Nesse sentido, qual a importância do seu cargo ter sido repassado para um moçambicano?
Spatini – Ele era um moçambicano farmacêutico, de Maputo, que conseguiu ser recrutado e contratado. Desde que cheguei, a gente trabalhou muito juntos. Eu acompanhei esse farmacêutico para deixá-lo à vontade, para fazer ele acreditar nele mesmo e não ter problemas na hora de lidar com os outros expatriados. Também era importante ele poder expor o ponto de vista dele e aprender um pouco da minha experiência. Eu acho que foi importante passar para ele porque certas coisas ele sabe lidar melhor do que eu, por ser um moçambicano.

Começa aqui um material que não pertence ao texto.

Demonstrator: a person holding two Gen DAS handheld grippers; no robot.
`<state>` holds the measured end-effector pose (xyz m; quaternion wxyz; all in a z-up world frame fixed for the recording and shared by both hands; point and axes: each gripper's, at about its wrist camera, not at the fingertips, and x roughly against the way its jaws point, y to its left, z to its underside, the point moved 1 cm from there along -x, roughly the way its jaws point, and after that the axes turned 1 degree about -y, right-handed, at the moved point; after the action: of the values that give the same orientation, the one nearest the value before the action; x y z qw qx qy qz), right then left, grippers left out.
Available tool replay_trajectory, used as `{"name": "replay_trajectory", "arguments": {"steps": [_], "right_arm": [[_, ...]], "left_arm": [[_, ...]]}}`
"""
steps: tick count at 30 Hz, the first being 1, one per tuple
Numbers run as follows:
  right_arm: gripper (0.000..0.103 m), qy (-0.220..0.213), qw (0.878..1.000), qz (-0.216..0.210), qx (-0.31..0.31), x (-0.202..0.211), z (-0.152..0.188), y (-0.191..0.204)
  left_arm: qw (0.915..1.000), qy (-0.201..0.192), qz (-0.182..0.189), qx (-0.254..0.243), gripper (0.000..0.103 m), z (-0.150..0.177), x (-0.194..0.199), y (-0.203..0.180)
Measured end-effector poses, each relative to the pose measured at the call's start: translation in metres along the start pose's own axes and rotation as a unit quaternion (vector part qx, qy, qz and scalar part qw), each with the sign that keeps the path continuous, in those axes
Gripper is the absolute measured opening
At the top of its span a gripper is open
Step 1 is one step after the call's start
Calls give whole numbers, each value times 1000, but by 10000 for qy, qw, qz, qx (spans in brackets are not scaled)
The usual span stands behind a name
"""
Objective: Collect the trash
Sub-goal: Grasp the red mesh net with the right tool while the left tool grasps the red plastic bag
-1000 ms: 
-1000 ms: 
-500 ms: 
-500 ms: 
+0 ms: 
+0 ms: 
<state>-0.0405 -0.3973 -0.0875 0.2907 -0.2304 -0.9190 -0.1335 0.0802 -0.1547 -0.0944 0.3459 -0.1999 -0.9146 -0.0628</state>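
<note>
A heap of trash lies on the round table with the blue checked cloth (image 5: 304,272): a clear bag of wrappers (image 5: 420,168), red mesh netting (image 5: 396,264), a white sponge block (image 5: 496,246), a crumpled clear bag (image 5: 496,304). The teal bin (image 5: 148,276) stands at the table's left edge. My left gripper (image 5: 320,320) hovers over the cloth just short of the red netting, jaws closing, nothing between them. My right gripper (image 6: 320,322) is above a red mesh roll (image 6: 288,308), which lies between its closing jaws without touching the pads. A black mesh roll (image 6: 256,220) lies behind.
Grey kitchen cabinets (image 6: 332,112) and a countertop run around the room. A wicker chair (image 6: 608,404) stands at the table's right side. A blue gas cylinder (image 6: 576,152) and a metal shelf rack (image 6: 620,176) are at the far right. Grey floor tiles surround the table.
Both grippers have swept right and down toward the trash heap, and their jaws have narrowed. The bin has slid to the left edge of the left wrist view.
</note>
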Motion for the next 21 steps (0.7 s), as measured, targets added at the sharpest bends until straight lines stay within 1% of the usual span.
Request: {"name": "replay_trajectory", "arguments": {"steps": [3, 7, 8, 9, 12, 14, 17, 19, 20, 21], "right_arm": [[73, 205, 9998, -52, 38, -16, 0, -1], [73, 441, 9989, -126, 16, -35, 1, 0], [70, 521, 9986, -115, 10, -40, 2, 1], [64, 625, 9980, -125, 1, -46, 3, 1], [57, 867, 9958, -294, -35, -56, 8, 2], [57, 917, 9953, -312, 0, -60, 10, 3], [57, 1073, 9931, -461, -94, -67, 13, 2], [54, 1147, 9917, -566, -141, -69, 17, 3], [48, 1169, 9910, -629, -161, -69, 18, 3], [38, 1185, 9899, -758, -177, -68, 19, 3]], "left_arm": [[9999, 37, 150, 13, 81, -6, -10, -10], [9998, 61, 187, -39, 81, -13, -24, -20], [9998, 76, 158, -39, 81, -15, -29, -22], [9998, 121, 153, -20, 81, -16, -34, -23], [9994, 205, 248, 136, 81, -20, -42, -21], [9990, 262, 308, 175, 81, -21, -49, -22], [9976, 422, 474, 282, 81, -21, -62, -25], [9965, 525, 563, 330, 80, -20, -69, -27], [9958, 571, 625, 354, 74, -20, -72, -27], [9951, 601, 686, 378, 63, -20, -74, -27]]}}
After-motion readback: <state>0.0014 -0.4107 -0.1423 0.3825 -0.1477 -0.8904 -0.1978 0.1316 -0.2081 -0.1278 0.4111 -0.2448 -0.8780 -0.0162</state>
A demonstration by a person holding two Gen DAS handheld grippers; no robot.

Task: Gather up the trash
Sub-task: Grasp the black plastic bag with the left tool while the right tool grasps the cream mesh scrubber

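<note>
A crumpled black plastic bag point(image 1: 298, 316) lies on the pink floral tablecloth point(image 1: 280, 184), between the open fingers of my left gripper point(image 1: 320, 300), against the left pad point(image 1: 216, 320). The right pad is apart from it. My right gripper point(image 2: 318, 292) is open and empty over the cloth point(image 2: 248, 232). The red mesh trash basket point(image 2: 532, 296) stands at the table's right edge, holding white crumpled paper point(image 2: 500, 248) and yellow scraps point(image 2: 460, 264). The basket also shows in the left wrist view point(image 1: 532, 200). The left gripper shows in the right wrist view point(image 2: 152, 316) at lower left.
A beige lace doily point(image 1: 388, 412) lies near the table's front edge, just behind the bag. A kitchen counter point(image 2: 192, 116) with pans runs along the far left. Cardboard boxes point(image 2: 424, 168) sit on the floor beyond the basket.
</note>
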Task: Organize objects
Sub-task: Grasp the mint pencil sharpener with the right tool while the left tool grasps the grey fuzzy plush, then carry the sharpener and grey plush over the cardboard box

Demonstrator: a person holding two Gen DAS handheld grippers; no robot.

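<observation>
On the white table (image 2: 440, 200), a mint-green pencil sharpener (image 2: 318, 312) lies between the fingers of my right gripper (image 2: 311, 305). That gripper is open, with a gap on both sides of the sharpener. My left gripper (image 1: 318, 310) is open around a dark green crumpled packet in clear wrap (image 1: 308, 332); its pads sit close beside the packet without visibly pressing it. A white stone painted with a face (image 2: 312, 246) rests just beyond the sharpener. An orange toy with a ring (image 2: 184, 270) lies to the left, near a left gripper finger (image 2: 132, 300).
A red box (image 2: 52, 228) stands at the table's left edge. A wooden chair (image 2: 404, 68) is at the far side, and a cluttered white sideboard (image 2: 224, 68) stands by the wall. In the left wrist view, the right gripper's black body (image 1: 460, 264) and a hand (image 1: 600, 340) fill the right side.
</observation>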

No sentido de saber lidar com as pessoas de modo a tocá-las e motivá-las a mudar o comportamento, porque isso é o mais difícil lá. O fato de eu ser brasileiro ajudou porque eu era muito próximo deles, sabia como falar, brincar, isso ajudou tanto a mim quanto a ele.

Quais as dificuldades que MSF enfrenta para combater os altos índices de pessoas infectadas com HIV no país?
Spatini – Um grande problema lá é diagnóstico, que não chega a muitos lugares. Existem muitas pessoas soropositivas que não são diagnosticadas. Os medicamentos de primeira linha de tratamento até tem em quantidade suficiente, mas daí em diante tem muitas rupturas. É fraco, ainda precisa de ajuda. MSF foi quem iniciou esse tratamento em Moçambique e fez com que ele seja acessível ao maior número de pessoas. Quando MSF começou a trabalhar lá em Tete, eram 2 mil pessoas em tratamento, hoje são 8 mil. Isso significa que MSF vem atingindo os objetivos a que se propôs. Você vê pacientes lá que chegam pesando 45 kg. Eles entram numa nutrição intensiva, tomam medicamentos antirretrovirais e em seis meses você não consegue dizer que a pessoa tem o vírus, porque realmente a recuperação é fantástica e faz a diferença. É possível ver pacientes vivendo 10, 15 anos.

Como MSF faz para lidar com esse grande fluxo de pacientes?
Spatini – Trabalhamos com o fast track, um método de fluxo rápido. Lá existem poucas unidades sanitárias, que têm muitos pacientes. Então o fato dos pacientes soropositivos todo mês terem que receber atendimento sobrecarregava o clínico. A idéia foi tirar esse paciente da consulta e diminuir as filas nos centros de saúde, que eram gigantescas. O clinico avalia essa pessoa e, a partir do momento que esse paciente soropositivo está estável, ele não tem mais necessidade de ir à consulta todo mês. Basta passar na farmácia para pegar os medicamentos. Nesse momento, o farmacêutico é o profissional de saúde que vai ter contato mensalmente com o paciente, podendo avaliar se ele esta faltando ou não. Assim era possível ter uma idéia de aderência ao tratamento, entre outras coisas.

Qual foi a importância dessa primeira missão na sua vida profissional?
Spatini – Eu sempre quis trabalhar nessa área de ajuda humanitária e nessa missão eu consegui utilizar muito mais as qualidades de um farmacêutico do que numa empresa, porque eu tinha que fazer gestão de equipe, planejamento, administração, organização. Exigia muito mais de mim do que numa empresa, pois eram muitas atividades ao mesmo tempo. Produzir relatórios, lidar com idiomas diferentes, eu me senti muito exigido e isso me motivou a sempre responder essas exigências.